Records drawn from a dataset:

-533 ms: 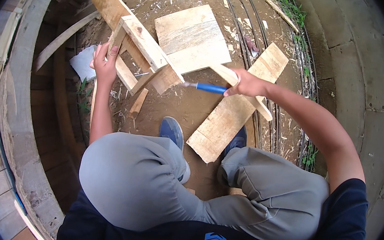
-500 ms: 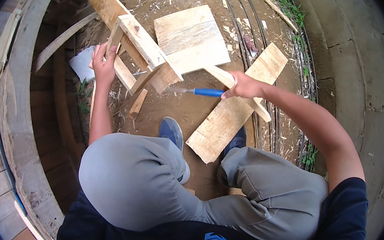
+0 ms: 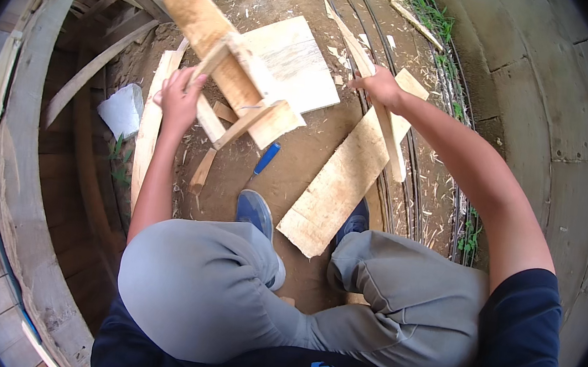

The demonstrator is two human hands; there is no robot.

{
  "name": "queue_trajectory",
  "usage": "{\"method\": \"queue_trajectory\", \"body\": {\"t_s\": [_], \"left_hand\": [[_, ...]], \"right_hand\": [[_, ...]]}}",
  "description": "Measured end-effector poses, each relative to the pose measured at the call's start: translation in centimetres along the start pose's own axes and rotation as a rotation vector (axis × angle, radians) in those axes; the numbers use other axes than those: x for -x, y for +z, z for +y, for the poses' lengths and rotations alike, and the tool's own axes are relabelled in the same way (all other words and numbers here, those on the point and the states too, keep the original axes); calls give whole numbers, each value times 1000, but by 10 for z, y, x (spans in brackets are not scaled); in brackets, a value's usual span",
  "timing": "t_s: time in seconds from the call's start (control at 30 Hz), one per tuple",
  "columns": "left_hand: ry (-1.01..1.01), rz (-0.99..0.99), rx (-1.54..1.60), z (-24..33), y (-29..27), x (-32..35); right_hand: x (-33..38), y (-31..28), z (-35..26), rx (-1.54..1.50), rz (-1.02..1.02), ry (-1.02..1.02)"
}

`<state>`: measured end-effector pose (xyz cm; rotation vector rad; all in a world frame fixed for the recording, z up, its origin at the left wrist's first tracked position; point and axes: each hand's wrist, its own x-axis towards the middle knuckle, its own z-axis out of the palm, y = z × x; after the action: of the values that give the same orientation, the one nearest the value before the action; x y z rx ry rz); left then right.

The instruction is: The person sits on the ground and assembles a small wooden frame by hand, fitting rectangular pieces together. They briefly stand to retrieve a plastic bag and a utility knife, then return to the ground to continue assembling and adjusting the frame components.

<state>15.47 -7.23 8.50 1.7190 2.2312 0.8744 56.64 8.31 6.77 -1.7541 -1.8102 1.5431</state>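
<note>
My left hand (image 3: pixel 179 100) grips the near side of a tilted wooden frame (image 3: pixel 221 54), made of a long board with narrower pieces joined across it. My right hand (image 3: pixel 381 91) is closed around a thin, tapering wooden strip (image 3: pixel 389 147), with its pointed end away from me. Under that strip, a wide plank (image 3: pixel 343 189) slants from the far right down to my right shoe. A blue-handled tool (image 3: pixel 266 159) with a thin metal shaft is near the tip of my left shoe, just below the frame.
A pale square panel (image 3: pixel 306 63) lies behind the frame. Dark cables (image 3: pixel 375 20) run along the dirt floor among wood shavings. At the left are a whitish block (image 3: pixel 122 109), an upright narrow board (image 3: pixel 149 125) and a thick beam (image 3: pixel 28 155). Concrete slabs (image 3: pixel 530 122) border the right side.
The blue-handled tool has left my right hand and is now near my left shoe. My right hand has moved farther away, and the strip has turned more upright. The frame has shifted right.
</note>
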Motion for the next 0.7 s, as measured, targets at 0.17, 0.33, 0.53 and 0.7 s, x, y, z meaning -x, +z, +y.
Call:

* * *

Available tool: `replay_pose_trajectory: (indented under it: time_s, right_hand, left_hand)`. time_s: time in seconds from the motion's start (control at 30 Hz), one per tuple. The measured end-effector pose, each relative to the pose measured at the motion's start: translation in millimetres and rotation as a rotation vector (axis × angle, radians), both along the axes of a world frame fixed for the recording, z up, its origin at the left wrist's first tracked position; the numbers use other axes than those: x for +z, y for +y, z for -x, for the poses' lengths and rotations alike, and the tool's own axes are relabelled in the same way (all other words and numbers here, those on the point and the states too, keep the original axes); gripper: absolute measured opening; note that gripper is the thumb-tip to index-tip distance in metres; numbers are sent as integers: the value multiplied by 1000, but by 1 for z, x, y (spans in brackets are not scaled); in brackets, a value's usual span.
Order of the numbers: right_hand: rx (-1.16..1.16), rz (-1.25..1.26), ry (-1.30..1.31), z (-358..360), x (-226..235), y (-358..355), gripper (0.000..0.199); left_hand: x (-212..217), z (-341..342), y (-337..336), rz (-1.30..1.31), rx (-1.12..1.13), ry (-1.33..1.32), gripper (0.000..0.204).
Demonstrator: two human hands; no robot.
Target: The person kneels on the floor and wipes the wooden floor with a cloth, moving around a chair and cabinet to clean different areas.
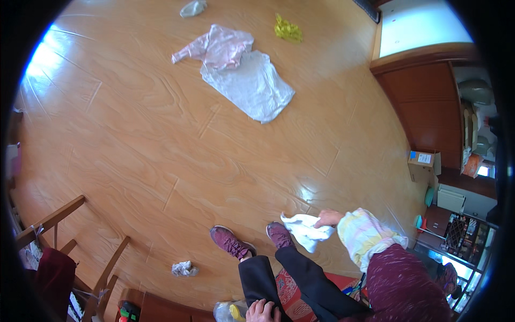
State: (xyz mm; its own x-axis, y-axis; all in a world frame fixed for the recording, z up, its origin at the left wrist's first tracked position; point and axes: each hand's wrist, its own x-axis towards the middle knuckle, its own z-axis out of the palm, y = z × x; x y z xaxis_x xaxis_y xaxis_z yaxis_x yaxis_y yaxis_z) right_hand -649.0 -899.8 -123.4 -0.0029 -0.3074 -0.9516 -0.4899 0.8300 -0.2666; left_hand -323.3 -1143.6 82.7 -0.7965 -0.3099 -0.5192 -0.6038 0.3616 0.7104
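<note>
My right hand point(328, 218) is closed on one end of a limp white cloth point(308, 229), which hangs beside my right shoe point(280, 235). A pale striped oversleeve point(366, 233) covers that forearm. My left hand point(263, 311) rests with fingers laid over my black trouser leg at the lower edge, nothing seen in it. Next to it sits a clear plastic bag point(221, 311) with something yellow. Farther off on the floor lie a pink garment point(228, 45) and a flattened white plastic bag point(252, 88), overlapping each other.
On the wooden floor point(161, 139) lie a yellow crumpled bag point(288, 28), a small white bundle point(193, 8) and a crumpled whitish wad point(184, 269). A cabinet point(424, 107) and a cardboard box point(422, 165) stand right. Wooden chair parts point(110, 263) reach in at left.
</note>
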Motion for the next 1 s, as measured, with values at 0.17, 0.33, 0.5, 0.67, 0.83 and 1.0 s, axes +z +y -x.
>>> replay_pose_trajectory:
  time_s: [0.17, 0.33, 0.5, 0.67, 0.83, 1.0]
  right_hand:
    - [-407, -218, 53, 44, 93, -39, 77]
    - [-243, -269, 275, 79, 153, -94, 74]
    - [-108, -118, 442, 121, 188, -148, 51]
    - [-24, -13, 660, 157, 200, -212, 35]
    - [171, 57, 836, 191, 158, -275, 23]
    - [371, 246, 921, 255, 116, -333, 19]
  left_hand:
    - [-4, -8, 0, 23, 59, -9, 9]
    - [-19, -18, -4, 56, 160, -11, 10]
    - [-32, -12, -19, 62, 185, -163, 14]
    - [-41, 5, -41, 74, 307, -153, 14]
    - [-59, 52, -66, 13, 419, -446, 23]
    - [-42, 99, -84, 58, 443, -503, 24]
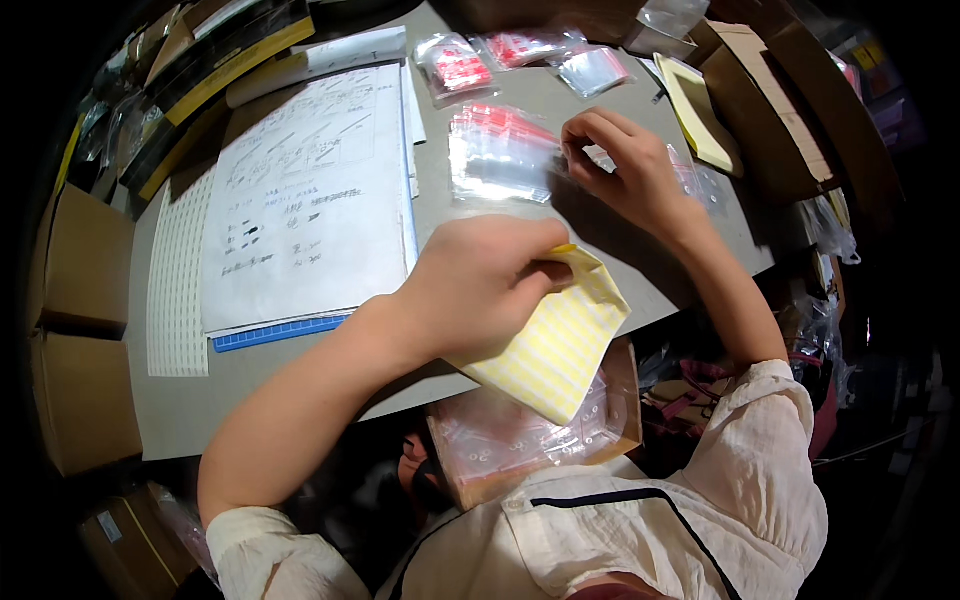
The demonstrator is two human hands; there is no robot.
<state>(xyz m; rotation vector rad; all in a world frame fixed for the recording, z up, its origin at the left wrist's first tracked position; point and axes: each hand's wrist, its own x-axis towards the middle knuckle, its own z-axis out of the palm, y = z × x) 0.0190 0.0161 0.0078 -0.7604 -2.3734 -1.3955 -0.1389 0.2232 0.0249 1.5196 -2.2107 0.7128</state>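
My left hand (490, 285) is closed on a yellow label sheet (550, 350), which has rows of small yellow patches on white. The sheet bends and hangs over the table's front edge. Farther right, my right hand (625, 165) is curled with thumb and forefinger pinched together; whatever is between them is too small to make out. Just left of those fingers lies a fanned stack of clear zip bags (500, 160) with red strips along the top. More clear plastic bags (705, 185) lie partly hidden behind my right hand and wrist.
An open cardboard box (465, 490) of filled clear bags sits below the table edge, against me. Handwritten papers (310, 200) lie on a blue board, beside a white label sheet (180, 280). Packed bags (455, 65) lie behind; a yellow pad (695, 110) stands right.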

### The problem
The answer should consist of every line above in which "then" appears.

### Response to the exercise
`<state>`: measured end-effector pose (xyz cm; rotation vector rad; all in a world frame fixed for the recording, z up, its origin at the left wrist's first tracked position; point and axes: each hand's wrist, its own x-axis towards the middle knuckle, its own z-axis out of the palm, y = z × x; after the action: of the values that give the same orientation, the one nearest the value before the action; x y z rx ry rz); left then right.
The instruction is: The person sits on the ground and assembles a small wooden frame by hand, fitting rectangular pieces together. They briefly stand to retrieve a plastic bag and a utility knife, then return to the ground to continue assembling and adjusting the frame components.

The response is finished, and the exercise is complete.